6. Les migrants, victimes de passeurs peu scrupuleux, ne sont pas toujours conscients du caractère irrégulier de leur situation et des conditions d'entrée strictes dans les pays d'accueil. Dans la plupart des cas, les migrants employés clandestinement sont traités et exploités de manière inhumaine et dégradante, et subissent une violation flagrante des droits de l'homme. Ces restrictions de leur liberté constituent une forme moderne d'«esclavage déguisé».
7. Le trafic et l'emploi des migrants clandestins sont souvent liés à d'autres formes de crime international organisé.
8. L'Assemblée a également constaté que cette situation sert de prétexte pour attiser le racisme et la xénophobie.
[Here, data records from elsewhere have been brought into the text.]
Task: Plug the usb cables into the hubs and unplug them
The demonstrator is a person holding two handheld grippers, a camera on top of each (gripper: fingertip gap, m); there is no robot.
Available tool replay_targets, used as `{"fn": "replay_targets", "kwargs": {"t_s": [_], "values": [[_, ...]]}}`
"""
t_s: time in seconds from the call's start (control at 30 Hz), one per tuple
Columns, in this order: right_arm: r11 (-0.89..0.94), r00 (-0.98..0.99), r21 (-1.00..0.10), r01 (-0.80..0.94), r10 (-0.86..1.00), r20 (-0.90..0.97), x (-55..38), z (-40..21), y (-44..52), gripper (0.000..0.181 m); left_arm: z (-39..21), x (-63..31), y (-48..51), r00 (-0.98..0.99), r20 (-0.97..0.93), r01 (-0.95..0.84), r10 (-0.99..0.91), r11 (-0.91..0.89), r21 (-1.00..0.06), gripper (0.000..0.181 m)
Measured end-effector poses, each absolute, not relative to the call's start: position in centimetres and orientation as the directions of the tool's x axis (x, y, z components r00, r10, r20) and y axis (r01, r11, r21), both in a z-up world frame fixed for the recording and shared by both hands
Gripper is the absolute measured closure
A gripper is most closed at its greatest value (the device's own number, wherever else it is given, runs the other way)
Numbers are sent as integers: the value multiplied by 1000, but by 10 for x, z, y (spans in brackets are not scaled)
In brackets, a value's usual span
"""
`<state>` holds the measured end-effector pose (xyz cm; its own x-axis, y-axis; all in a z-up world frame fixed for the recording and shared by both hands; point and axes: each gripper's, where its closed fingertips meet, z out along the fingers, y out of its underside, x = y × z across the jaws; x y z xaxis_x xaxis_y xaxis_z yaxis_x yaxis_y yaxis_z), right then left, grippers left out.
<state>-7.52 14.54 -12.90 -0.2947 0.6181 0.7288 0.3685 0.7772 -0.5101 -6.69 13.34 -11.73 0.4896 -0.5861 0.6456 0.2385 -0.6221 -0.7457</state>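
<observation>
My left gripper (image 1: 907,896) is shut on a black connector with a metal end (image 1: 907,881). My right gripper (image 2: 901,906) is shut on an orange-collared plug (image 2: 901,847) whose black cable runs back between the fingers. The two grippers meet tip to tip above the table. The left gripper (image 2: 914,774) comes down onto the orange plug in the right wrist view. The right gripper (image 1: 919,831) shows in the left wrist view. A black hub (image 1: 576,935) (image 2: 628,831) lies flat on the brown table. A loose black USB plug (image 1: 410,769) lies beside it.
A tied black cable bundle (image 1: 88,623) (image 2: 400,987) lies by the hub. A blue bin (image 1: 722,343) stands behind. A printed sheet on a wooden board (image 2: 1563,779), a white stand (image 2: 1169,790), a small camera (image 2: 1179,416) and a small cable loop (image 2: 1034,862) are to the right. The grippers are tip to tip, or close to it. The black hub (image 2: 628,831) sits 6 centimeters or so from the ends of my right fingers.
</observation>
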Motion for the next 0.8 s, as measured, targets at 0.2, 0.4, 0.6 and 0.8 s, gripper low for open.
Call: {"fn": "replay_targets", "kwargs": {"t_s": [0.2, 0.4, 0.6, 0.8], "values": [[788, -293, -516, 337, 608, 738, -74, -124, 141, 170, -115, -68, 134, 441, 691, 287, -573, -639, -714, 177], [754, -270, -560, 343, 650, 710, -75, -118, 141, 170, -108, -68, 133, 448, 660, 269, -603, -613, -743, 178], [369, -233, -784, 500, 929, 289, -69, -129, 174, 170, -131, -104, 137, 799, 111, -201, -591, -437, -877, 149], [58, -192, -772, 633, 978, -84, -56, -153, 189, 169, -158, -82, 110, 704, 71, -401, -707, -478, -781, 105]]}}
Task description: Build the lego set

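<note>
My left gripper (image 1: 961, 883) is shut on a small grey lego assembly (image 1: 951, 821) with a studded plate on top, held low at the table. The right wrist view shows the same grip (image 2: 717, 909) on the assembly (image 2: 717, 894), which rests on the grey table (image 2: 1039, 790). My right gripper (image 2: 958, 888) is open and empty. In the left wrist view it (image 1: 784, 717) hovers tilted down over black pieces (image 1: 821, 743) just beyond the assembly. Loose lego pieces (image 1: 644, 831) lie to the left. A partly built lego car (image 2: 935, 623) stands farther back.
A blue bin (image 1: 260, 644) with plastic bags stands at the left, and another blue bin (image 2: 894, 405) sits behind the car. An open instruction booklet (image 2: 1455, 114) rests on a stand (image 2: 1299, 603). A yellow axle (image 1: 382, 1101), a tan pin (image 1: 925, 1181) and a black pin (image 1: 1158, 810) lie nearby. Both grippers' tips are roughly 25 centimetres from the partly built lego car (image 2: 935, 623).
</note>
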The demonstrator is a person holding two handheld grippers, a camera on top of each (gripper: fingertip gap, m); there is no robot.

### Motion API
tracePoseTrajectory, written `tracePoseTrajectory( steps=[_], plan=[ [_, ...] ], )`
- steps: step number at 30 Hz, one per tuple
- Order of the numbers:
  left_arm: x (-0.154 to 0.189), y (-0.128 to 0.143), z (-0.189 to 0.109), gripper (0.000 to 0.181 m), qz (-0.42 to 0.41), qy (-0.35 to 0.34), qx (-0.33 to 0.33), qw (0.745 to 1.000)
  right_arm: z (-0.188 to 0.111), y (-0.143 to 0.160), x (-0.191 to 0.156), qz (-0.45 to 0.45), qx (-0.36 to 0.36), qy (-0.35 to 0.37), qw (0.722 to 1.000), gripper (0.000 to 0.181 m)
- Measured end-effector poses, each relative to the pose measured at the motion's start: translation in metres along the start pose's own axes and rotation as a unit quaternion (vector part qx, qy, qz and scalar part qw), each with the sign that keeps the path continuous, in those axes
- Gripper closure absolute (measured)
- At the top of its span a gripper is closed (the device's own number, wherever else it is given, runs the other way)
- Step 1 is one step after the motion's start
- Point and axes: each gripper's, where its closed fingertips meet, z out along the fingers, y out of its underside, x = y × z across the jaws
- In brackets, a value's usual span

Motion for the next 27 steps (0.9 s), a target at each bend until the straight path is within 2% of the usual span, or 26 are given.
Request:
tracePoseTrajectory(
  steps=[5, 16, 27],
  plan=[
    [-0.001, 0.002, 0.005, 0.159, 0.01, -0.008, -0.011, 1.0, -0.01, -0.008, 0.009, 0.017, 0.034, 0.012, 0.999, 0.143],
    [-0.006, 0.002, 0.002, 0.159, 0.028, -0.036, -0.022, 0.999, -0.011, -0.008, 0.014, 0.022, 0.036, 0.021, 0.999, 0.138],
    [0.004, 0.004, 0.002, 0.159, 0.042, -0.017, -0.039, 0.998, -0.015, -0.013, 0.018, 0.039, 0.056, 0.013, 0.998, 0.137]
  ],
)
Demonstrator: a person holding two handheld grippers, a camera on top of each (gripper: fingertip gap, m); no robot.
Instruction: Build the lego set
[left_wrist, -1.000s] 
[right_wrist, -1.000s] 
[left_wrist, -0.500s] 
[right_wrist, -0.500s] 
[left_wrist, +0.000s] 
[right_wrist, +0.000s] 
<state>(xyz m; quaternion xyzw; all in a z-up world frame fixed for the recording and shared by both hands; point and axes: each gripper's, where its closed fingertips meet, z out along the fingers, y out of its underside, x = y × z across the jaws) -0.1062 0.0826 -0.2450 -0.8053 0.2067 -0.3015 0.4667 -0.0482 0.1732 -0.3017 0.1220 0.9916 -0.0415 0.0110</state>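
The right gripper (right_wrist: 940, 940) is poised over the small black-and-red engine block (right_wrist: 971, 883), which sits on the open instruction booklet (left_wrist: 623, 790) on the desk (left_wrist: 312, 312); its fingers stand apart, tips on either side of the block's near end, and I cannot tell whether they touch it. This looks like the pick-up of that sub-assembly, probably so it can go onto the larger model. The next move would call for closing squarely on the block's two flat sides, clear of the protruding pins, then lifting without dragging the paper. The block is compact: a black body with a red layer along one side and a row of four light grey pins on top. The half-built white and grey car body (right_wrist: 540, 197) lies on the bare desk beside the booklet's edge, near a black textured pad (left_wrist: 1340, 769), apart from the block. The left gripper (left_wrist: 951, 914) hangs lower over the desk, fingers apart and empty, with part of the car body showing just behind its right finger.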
9. Par conséquent, l'Assemblée recommande au Comité des Ministres:
9.1 d'étudier les moyens de renforcer le contrôle des entrées, en élaborant notamment des accords bilatéraux et multilatéraux qui comprennent des échanges d'informations entre les États sur les mouvements des migrants et sur leurs méthodes d'entrée clandestine;
9.2 d'inviter les États membres:
a à mettre en place un système d'accords bilatéraux ou multilatéraux pour le rapatriement et la réadmission des migrants clandestins;
b à mettre en place des programmes d'information pour les migrants sur les règles et les conditions régissant l'entrée et le séjour dans le pays d'immigration, les possibilités d'emploi, le logement et les services sociaux, ainsi que sur les risques qu'entraîne l'immigration clandestine;
c à favoriser la légalisation des migrants clandestins, en tenant compte, notamment, des liens existants avec la société d'accueil;
d à étudier la possibilité d'offrir des contrats de formation et d'emploi à durée déterminée;
9.3 a. de renforcer la coopération avec les pays de l'Europe centrale et orientale, en vue d'améliorer les perspectives de développement social et économique de ces pays;
9.4 b. d'examiner les moyens de mettre en place des programmes de développement et d'investissement dans les pays particulièrement touchés par ce phénomène, en gardant à l'esprit la
Résolution 981 (1992) relative aux nouvelles relations Nord-Sud;
9.5 d'élaborer une convention visant à combattre toutes les formes de migration clandestine, en prévoyant notamment des sanctions pour les passeurs et les employeurs de migrants clandestins, à la lumière notamment des dispositions figurant dans la
Résolution 1983/30 du Conseil économique et social des Nations Unies sur la lutte contre la traite des êtres humains et l'exploitation de la prostitution d'autrui, et la
Résolution 1991/35 sur la suppression de la traite des êtres humains.